2 - Imaginative teachers find their own ways to enhance learning.
3 - Imagination means visualizing students’ futures.
4 - Imagination anticipates the needs and reactions of students.
5 - Imagination enhances and facilitated the presentation of subject matter.
6 - Imagination in teaching means being successfully creative.
7 - Imagination introduces surprise and excitement into teaching.
Without prepared minds, students are not likely to learn.
Teachers must venture into the expansive realm of possibilities; they must continually suspend any fear that something may not be within reach of their students. It is this quality of suspending fear that makes great teaching evangelical and sometimes irresistible. Its power arises from a teacher sustaining faith in the capacity of knowledge and understanding to enrich life, even when faced with the customary intractability of the human mind to enlarge itself.
How compassion manifests itself in the classroom:
1 - Compassion requires first that teachers know who their students are.
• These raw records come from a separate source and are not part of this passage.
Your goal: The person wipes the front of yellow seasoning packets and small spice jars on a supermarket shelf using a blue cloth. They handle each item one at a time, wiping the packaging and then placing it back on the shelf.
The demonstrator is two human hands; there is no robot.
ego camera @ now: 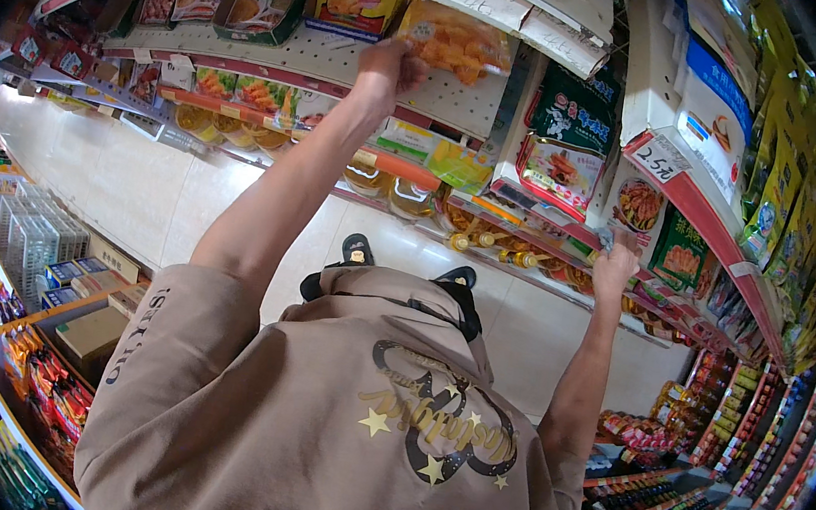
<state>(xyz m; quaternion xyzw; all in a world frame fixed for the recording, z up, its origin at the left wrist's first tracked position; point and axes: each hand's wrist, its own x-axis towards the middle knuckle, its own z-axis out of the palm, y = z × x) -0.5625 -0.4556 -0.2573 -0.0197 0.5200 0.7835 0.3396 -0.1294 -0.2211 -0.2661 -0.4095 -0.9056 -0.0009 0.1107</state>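
Note:
My left hand is at a perforated metal shelf, its fingers against the lower left corner of a clear bag of orange food pieces. Left of that bag stand a yellow and red box and green cartons of seasoning packets. My right hand is at the front edge of another shelf on the right, closed on a crumpled bluish-grey cloth. Green and red seasoning packets lie above it, and a green packet is to its right.
A price-tagged shelf edge juts out at right, with hanging yellow packets beyond. Bottles of oil stand below the shelves. Behind at left are white plastic baskets and an open cardboard box. Bottle-filled shelves stand lower right.

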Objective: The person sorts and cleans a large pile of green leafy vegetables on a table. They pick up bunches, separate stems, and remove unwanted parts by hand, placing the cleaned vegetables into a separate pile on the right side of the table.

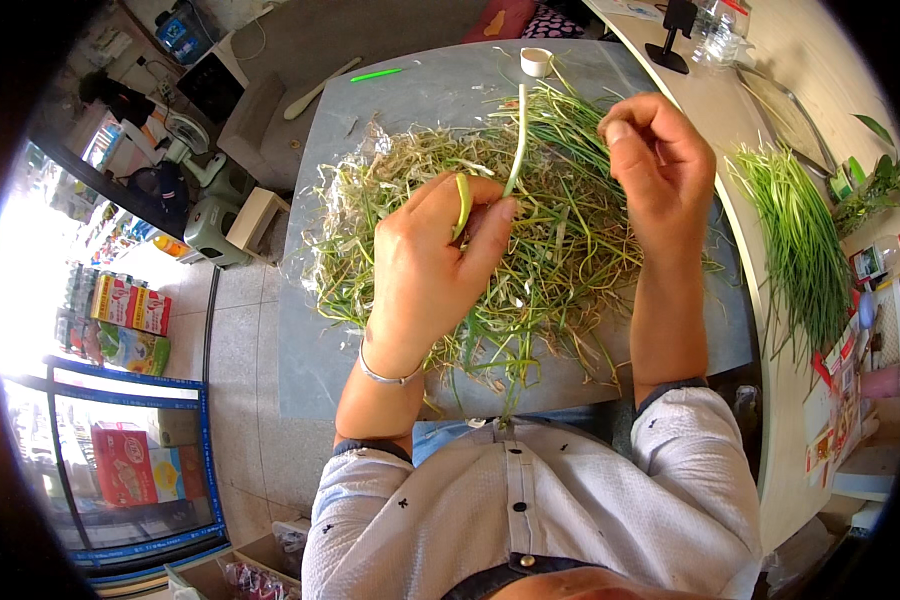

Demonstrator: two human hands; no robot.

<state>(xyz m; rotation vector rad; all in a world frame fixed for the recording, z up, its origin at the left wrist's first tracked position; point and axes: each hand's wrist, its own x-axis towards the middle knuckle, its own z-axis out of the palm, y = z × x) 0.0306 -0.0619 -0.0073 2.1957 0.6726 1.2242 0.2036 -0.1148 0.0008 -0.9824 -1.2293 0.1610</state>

2 - Compassion demands an adherence to high standards.
3 - Compassion requires that teachers put themselves in their students’ places.
4 - Compassion makes approval enjoyable and correction palatable.
5 - Compassion requires avoiding favouritism.
6 - Compassion moves teachers to acknowledge their students’ struggles.
7 - Compassion means acting as a whole person.
8 - Compassion is evident in a steady devotion to each student’s future.
[C]ompassion is the basis for the necessary patience of teachers; no matter how inept or clumsy students’ attempts at grasping the material may be, compassion ensures that teachers, rather than being scornful or condescending, will be tolerant and understanding.
Compassionate teachers bring their full personalities to class and do not act as if they have left significant parts of themselves at home.
Teachers with no obvious signs of human feeling can not establish that sense of comfort and security that is so necessary in creating a teaching environment that invites and encourages participation.
What patience contributes to instruction:
1 - Patience gives students time to learn.
2 - Patience takes into account the weaknesses of youth.
3 - Patience hopes for, assists the growth of, but does not anticipate maturity in students.
4 - Patience suffers fools gladly.
5 - Patience must be exemplified by teachers.
6 - Patience never loses sight of the goal.
7 - Patience gives rewards to the self.
While it may be unjust to expect uncompensated world from everyone, teachers accept the responsibility of extra work when they take up their calling.
The graceful acceptance of necessary tedium is one of the marks of great teaching, for it really is a gift of time, without which no student can learn.
Teachers are themselves foolish if they expect students to behave prudently and with discretion at all times.
[B]laming themselves for their students’ failure to learn can also hazard their success as teachers. A depletion of self-confidence only risks anxiety and diminished effect; and displays of that, to their students or colleagues, only undermines others’ confidence in them and in their work. It is not that teachers are without responsibility for their deficiencies. But it helps to remember that much responsibility for their students’ learning and maturing lies with others — when students are young, with their parents; when they are older, with themselves and their peers. So, also, it is always within teachers’ powers to tackle their own perceived deficiencies with more study, more practice, more reliance on advice from their colleagues."
"Be thyself... Perfection is not required of a teacher, but naturalness is."